In 2022, Spirit and JetBlue announced plans to merge into a new airline. The deal would pair JetBlue's scale with Spirit's low fares.

The merger promised a budget rival to the Big Four carriers — Delta, Southwest, American and United — to push down industry prices and benefit everyday travelers.

More competition typically means lower fares. But the Biden administration spent two years challenging JetBlue and Spirit. Officials blocked the deal, deeming the new company too large.

The federal government, with a $7 trillion budget, targeted a $3.8 billion agreement. Federal Trade Commission Chair Lina Khan, then-Attorney General Merrick Garland and then-Assistant Attorney General for Antitrust Jonathan Kanter shifted antitrust focus from consumer harm to other priorities.

Khan and Biden once had 40 percent of S&P 500 market cap companies under investigation. This approach doomed the merger.

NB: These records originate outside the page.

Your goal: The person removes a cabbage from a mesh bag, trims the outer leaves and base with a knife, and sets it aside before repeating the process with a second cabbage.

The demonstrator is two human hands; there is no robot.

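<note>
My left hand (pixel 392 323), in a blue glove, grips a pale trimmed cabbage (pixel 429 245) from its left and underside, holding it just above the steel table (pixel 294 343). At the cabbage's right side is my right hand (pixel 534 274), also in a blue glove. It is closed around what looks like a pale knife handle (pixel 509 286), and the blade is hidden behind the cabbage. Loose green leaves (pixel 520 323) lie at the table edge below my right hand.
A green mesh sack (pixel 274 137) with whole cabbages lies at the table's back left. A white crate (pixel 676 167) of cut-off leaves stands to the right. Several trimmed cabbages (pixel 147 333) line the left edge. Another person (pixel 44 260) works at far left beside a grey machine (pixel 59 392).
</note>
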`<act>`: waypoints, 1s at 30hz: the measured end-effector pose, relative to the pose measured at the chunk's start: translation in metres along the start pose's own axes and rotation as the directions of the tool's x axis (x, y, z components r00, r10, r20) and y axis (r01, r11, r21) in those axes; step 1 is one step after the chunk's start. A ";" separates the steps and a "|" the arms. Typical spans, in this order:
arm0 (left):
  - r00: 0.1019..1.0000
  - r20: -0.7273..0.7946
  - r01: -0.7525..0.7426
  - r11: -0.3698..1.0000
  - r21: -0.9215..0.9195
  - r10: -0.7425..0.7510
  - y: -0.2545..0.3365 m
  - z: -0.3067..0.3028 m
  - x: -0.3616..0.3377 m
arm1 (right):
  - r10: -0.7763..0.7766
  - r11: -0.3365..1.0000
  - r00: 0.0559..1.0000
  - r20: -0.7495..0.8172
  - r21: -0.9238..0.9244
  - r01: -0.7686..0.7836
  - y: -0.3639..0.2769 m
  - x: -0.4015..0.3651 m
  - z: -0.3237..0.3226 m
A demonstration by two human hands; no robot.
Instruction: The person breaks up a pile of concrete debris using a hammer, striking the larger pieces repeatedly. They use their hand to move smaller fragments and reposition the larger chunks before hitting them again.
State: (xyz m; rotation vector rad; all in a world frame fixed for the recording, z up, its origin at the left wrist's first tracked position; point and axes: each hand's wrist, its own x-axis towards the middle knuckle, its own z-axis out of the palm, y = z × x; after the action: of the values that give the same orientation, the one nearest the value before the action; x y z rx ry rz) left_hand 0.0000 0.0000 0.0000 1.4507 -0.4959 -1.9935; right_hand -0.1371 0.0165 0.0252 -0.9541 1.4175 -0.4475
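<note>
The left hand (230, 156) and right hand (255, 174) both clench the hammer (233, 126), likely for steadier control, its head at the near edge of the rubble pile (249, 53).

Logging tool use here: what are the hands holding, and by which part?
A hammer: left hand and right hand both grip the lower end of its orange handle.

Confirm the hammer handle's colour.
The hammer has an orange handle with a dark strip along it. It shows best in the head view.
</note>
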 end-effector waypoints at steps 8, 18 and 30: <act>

The administration persuaded a judge to rule against it.

Garland said the merger "would have caused tens of millions of travelers to face higher fares and fewer choices." Spirit's shutdown changes that view.

Transportation Secretary Pete Buttigieg joined in, saying he supported the Justice Department lawsuit and used his own authorities.

Democratic state attorneys general opposed the deal. Colorado's Phil Weiser called the court win a guidepost for states. Sen. Elizabeth Warren tweeted that Biden officials "were right to stand up for consumers and fight against runaway airline consolidation."

Duffy argued the merger fought consolidation by challenging the Big Four, boosted consumers through competition and lower fares, and would have preserved Spirit and 17,000 jobs.

Eight months after the block, Spirit filed for bankruptcy. It did so again less than a year later.

JetBlue now struggles. One estimate gives it over 75 percent odds of bankruptcy this year.

Cirium Analytics data shows Spirit's fares cut industry prices by 14 percent. Flying costs will rise further.

Duffy said Democrats handed consumers less competition, fewer choices, higher prices, job losses and more power to big carriers. He hopes the Trump administration reins in antitrust enforcement to target only mergers with clear consumer harm.